That was a very, very interesting read. (I started it last night, but it proved a bit much to process late at night while drinking wine...). I have to say, I'm a little creeped out by his idea of mechanical "life" replacing DNA life. Call me old-fashioned, but I'm a bit partial to good ol' biological "life"!
I hear ya. It's only a small part of the discussion, but I see where he is going with it, without explaining it fully. It makes sense that the most efficient way for
us to find intelligent life or hospitable planets for us, is to create a self replicating mechanical voyager. It could then springboard off of each suitable (for self replication) location it encounters, with multiple replicates, in search of both planets with the resources to self replicate as well as those with life or capable of sustaining life as WE need it to be.
Obviously we would program them to relay information backwards to us. But whether or not we are able to find AND get to such a place would eventually be moot to these devices. Should the day come that there is no humans to report back to (inevitably there WILL be an Earth extinction event if we don't annihilate ourselves first) they would just continue on forever colonizing, mapping, sharing information, etc.
BUT, imagine that each of these voyagers carries with it both our genetic code, AND our history, it could be possible someday that another intelligent life form could recreate us, give us our history, and Mankind could actually become extinct on Earth, but flourish elsewhere. Much like the theory of recreating dinosaurs from DNA found in amber encased mosquitoes for instance.

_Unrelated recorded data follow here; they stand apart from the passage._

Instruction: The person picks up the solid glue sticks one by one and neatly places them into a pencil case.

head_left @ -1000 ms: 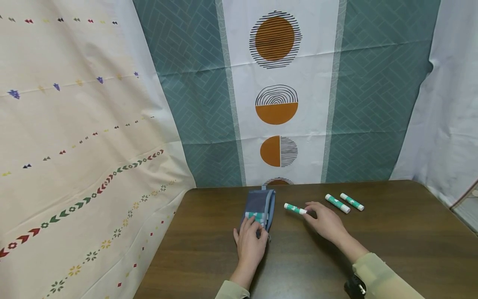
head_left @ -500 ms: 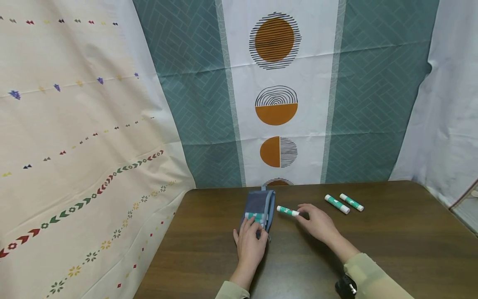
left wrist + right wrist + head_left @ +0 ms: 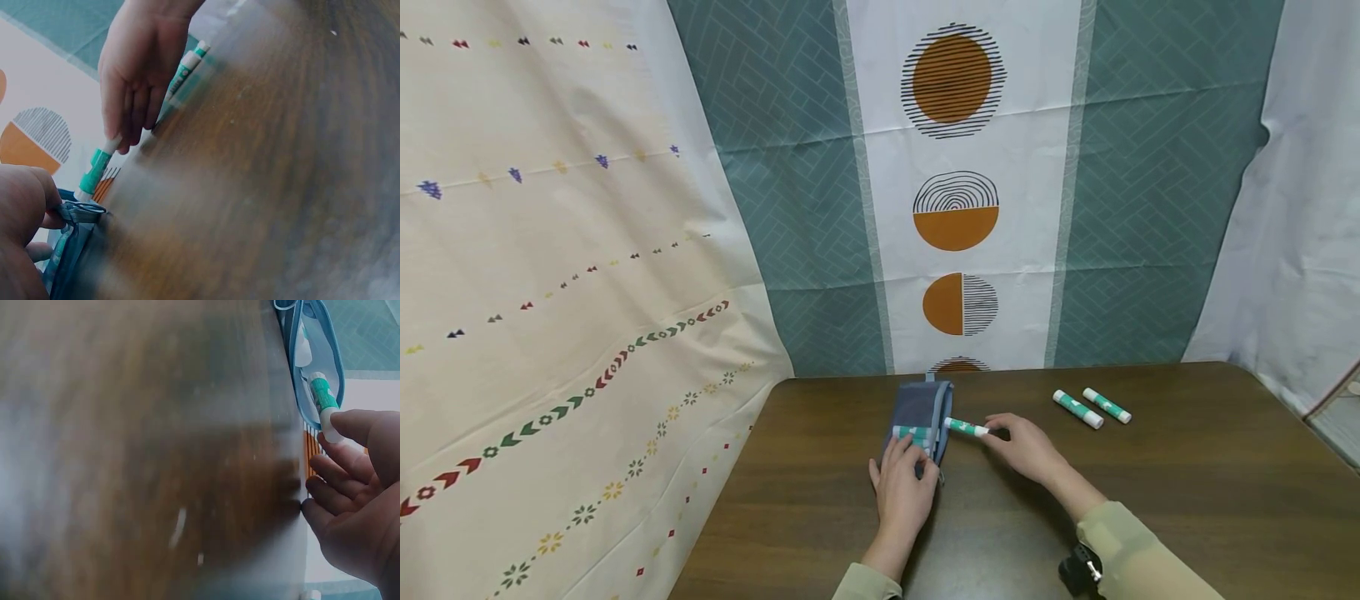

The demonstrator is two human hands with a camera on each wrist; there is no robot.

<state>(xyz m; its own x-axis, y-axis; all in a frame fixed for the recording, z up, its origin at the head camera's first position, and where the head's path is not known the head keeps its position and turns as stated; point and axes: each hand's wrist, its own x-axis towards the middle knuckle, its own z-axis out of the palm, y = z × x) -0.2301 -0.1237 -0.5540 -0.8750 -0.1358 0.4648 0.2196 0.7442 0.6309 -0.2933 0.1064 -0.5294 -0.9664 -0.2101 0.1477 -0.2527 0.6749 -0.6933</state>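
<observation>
A blue zip pouch (image 3: 917,398) lies on the table, and green-and-white glue sticks (image 3: 912,432) show through its see-through side. My left hand (image 3: 904,492) rests over the pouch's near part; in the left wrist view its fingers grip the zip edge (image 3: 81,211). Between thumb and fingertips, my right hand (image 3: 1028,451) pinches one end of a glue stick (image 3: 966,427). That stick's far end reaches the pouch's opening. The right wrist view shows the mouth (image 3: 341,376) spread apart, the held stick's tip inside it and another white-ended stick (image 3: 303,350) deeper in.
Two more glue sticks, one nearer (image 3: 1078,409) and one farther right (image 3: 1107,405), lie side by side on the brown wooden table (image 3: 1210,492). Patterned cloths (image 3: 1180,183) hang behind the table's back edge and along its left side.
My right hand has moved left with the glue stick, from apart from the pouch to its opening. The left hand and pouch have stayed in place.
</observation>
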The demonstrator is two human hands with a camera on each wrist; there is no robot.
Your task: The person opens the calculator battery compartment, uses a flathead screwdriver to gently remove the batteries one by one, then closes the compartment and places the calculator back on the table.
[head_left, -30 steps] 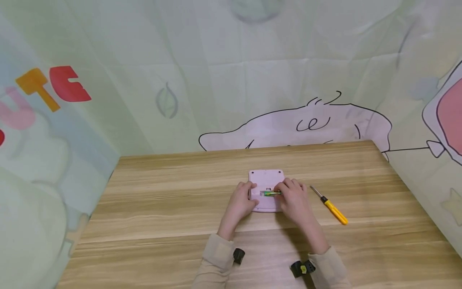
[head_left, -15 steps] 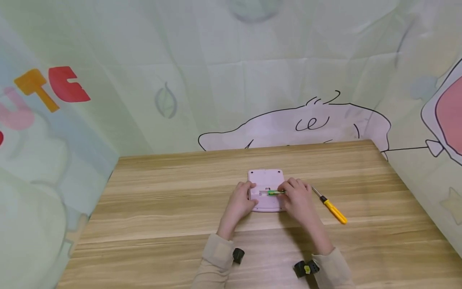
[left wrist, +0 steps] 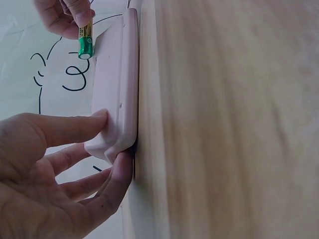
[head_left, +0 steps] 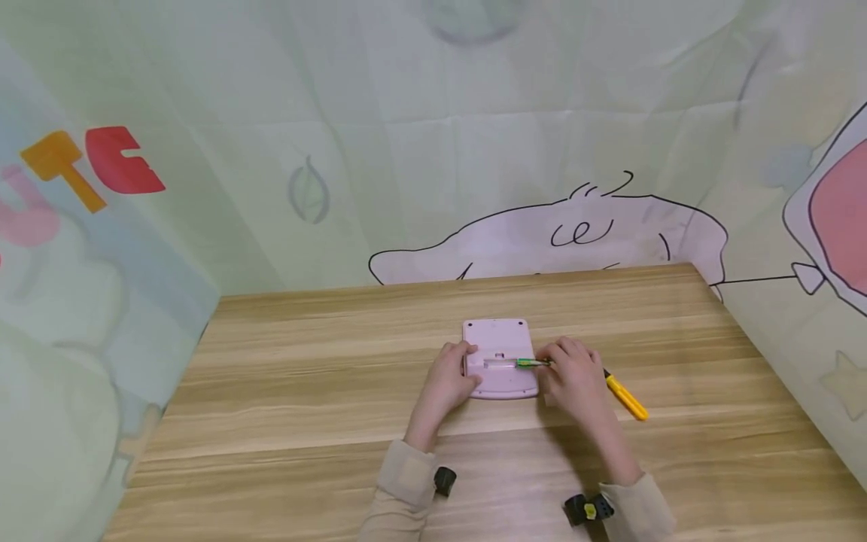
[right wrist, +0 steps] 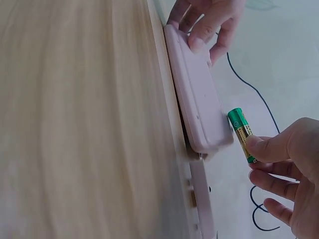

Or perhaps we could send actual human eggs and spermatazoa. 4 Billion humans, half being female. 2 Billion females, each generation (about 25 years) are each born with 2 MILLION ovarian follicles (eggs). Of course, there is the logistics of preserving them, protecting them from the radiation of space, fertilizing, nurturing the embryo and subsequent infants, etc. but look how far we've come technologically in just the last 100 years.
This could be our only hope of fulfilling our core biological purpose, to reproduce and continue our species.